> **TASK DETAILS**: Show all the lines in the data below that include the word "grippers".

> **DATASET CONTENT**:
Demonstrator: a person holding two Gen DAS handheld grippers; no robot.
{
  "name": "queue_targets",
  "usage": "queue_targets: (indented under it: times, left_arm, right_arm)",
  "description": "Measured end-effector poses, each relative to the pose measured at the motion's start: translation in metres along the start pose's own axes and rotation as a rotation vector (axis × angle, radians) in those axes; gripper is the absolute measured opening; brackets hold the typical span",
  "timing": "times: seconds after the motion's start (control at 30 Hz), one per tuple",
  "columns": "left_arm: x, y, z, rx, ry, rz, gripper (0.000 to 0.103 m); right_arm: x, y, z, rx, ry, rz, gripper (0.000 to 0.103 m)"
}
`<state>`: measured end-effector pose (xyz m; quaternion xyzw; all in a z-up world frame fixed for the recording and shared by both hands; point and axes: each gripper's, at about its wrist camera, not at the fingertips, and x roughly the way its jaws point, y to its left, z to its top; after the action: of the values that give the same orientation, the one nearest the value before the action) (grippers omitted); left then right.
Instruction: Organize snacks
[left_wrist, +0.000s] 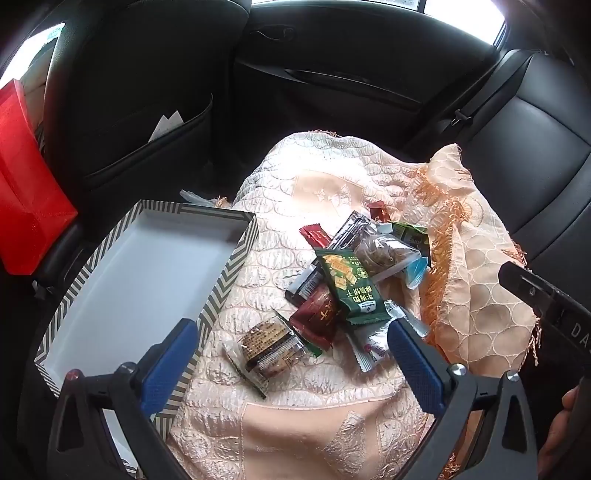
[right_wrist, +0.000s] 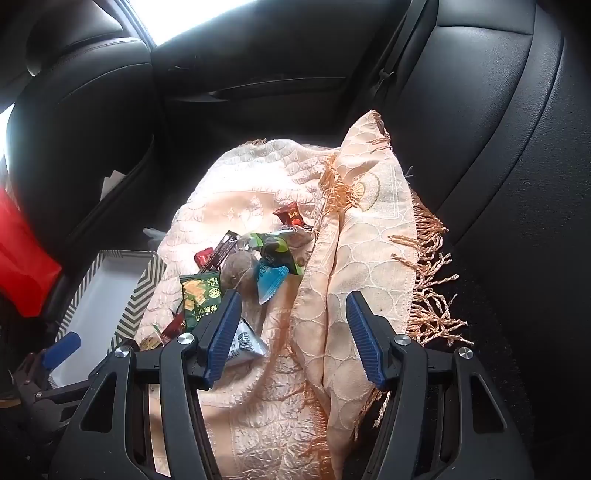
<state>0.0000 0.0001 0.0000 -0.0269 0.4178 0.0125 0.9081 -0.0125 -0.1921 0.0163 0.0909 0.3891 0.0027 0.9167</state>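
Note:
A heap of wrapped snacks lies on a peach cloth (left_wrist: 317, 206) on a car's back seat. On top is a green cracker packet (left_wrist: 349, 284) (right_wrist: 201, 297); a dark red packet (left_wrist: 317, 317), a clear-wrapped brown biscuit (left_wrist: 267, 345), a blue-tipped wrapper (right_wrist: 269, 278) and a small red candy (right_wrist: 290, 216) lie around it. A white box with a striped rim (left_wrist: 229, 273) (right_wrist: 146, 291) stands left of the heap with nothing in it. My left gripper (left_wrist: 291, 332) hangs open just above the near snacks. My right gripper (right_wrist: 293, 306) is open over the cloth fold, nothing between its fingers.
A red bag (left_wrist: 26, 184) leans against the front seat at the left. The black door panel (left_wrist: 332, 81) and seat back (right_wrist: 498, 129) close in the space. The cloth's fringed fold (right_wrist: 369, 229) is bunched up on the right. A person's hand (left_wrist: 561, 428) shows at the lower right.

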Motion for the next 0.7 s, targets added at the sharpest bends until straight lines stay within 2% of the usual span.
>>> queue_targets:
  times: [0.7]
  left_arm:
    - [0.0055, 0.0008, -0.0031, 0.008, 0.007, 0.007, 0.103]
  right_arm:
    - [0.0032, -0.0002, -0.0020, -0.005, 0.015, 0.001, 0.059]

> **ANSWER SPACE**:
Demonstrator: a person holding two Gen DAS handheld grippers; no robot.
`<state>`: measured end-effector pose (xyz m; quaternion xyzw; all in a z-up world frame fixed for the recording and shared by both hands; point and axes: each gripper's, at about its wrist camera, not at the fingertips, and x roughly the way its jaws point, y to its left, z to its top; after the action: of the values that give the same orientation, the one nearest the value before the action) (grippers omitted); left then right.

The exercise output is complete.